Action item:
The whole listing that follows, pictures excepted, should be printed again exactly as given.

Recorded information:
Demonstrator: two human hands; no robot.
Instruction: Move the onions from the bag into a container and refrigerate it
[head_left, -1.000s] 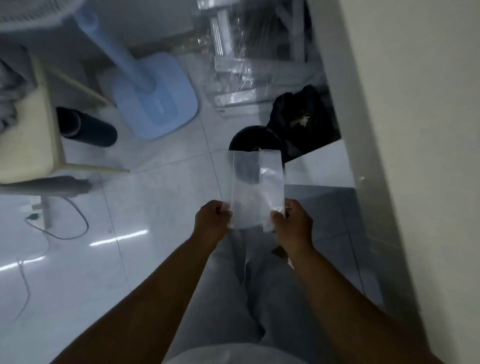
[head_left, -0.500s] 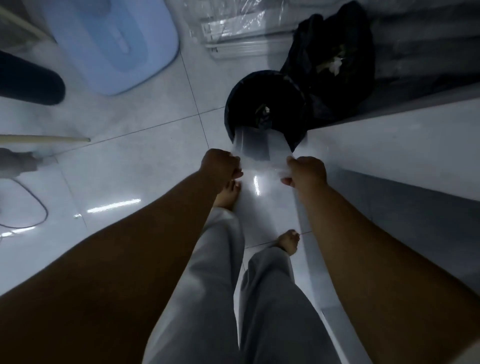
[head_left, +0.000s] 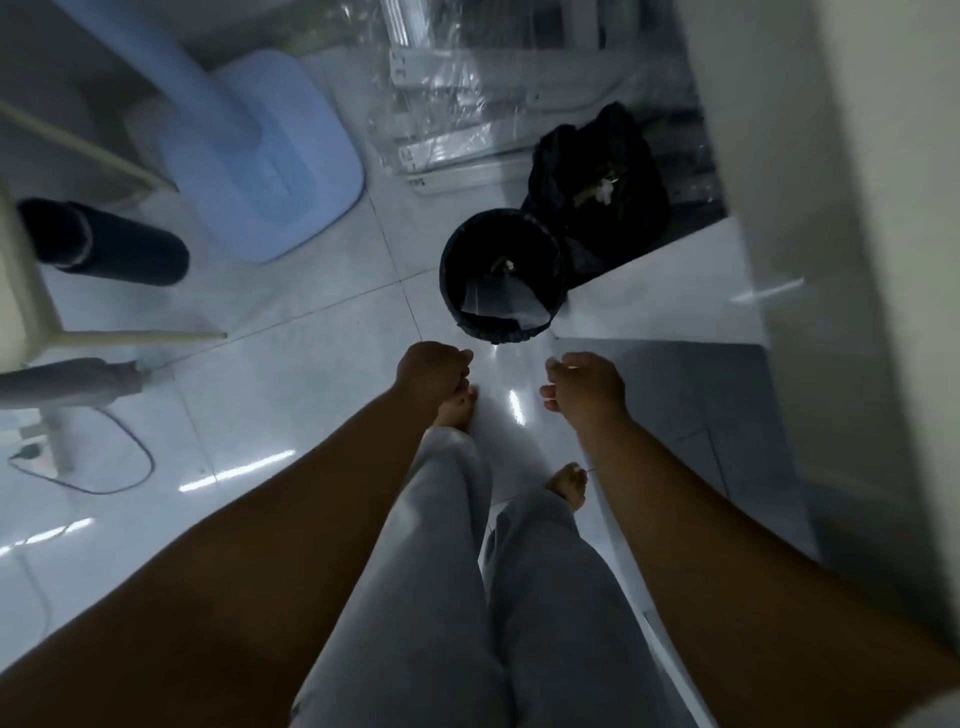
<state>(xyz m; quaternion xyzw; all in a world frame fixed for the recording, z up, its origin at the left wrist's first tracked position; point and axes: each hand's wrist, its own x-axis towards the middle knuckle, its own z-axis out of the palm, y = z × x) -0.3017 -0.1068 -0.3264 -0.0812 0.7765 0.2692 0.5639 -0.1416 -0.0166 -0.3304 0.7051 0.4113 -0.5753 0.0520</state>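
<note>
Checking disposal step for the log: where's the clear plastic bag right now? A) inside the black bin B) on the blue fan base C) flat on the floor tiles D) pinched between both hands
A: the clear plastic bag lies inside the black bin, while the left hand and right hand hang in front of it holding nothing.

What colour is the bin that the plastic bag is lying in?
Black. The bin has a black liner, seen best in the head view; the clear plastic bag lies inside it.
</note>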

Response to this task:
Demonstrator: two human hands; no robot.
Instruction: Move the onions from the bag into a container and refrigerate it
[head_left, -1.000s] 
[head_left, -0.500s] 
[head_left, +0.000s] 
<state>(xyz m; quaternion xyzw; all in a world frame fixed for the recording, z up, its origin at the left wrist's first tracked position; point and axes: each hand's wrist, its own x-axis towards the middle knuckle, its own z-axis out of the palm, y = z × x) -0.3017 -0.1068 -0.3264 -0.0812 0.7765 0.2692 0.5639 -0.1416 -0.0166 -0.3304 0.7051 0.4113 -0.5753 0.0520</state>
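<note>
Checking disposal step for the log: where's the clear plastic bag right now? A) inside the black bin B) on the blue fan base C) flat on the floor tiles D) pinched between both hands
A: the clear plastic bag lies inside the black bin, while the left hand and right hand hang in front of it holding nothing.

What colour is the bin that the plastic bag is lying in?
Black. The bin has a black liner, seen best in the head view; the clear plastic bag lies inside it.
</note>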

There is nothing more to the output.